Going through all his boxes of papers, all his clothes, his mail—all of that was hard a year ago, and I felt like I was in some space outside of time as I grieved, but I think being there with his things helped me to grieve. It put me in a place where I could make connections, see lines of generations more clearly, understand who he was, who I am because of him, how and why we related, all these things.
The process I’m currently in is much different but equally unknown to me. I am buying out my siblings and keeping the apartment, so this has become a process of transforming his home into mine, to fully remove his things—not just go through and sort but to remove the art and items he looked at every day, the things he lived with, and replace them with my own—to effectively erase him, to not have “Dad’s place” to go to anymore, like a museum or effigy of what once was, but one in which I could spend the whole night, maybe on some level like he was still here.
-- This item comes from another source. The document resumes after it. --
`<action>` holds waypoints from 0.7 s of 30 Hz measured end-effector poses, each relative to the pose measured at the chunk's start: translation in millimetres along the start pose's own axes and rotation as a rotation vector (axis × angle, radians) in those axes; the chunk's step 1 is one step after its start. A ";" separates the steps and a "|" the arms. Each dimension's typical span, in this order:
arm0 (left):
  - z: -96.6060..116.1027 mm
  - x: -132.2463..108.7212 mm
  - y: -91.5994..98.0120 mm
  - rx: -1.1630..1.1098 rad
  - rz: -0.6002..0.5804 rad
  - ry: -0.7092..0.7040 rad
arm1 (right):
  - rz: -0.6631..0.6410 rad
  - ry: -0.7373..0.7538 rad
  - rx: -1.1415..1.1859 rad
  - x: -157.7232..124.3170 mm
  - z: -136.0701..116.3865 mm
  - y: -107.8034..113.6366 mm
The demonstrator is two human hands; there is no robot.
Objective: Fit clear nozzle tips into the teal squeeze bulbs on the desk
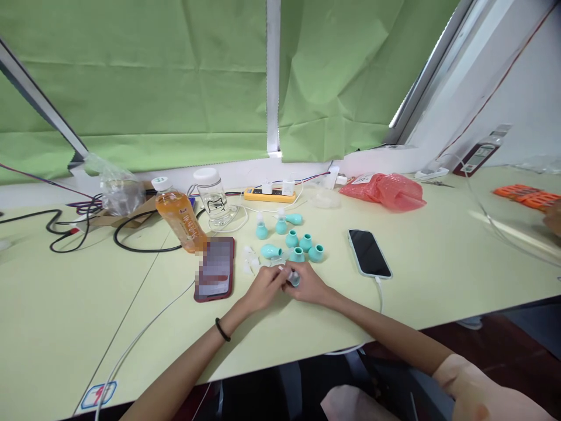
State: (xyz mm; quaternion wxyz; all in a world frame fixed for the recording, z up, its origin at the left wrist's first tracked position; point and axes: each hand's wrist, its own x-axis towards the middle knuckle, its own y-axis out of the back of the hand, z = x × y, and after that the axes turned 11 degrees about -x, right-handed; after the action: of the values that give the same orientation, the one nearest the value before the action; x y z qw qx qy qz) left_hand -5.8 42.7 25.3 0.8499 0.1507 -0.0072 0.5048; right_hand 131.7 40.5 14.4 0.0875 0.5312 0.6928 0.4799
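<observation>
Both my hands meet at the middle of the pale green table (65, 304). My left hand (264, 286) and my right hand (309, 285) pinch a small teal rubber bulb piece (293, 277) between their fingertips. Just beyond them lie several loose teal bulbs (305, 241) and a few small clear plastic tips (250, 260). A black band sits on my left wrist.
A phone in a red case (215, 269) lies left of my hands, a second phone (369, 252) on a white cable to the right. An orange drink bottle (180, 215), a clear jar (213, 196), a yellow power strip (269, 194), black cables and a pink bag (385, 190) line the back.
</observation>
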 end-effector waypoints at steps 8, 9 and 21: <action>-8.5 8.8 24.0 -0.170 0.199 0.075 | 0.152 0.014 0.048 -4.3 2.4 -5.5; -9.4 8.7 27.4 -0.009 0.251 0.024 | 0.146 0.011 0.052 -4.9 2.2 -5.8; -24.2 9.3 35.1 0.815 0.251 -0.149 | -0.071 0.132 -0.243 -6.4 4.8 -2.5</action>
State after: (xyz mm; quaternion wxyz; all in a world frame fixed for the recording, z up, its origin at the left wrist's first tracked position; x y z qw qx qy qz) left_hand -34.9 72.7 12.4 0.6502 0.5078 0.1132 0.5536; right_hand 135.8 38.0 7.6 0.1224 0.4588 0.6522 0.5909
It is the last piece of him to let go of, and yet … I will still be here, inside the same four walls he lived in.
It is a mind fuck.
The passage of time will do that, I guess, the comings and the goings, the changes you couldn’t possibly foresee.
So I set out to write about Pittsburgh, or maybe my dad, to honor him in some way, but I have not been wordy this week. I have not woken up and rushed toward pen and paper because words are spilling out and I must catch them. Instead, I follow run-on sentences that stem from run-on emotions. I have been in a liminal space outside of time again, as if he’d just died. I have been drinking valerian tea, making mood boards, taking salt baths, seeing things from unusual angles at 3 a.m., 4 a.m., just lying there, 5 a.m., noticing sunlight behind the blackout curtains, and eventually I rise.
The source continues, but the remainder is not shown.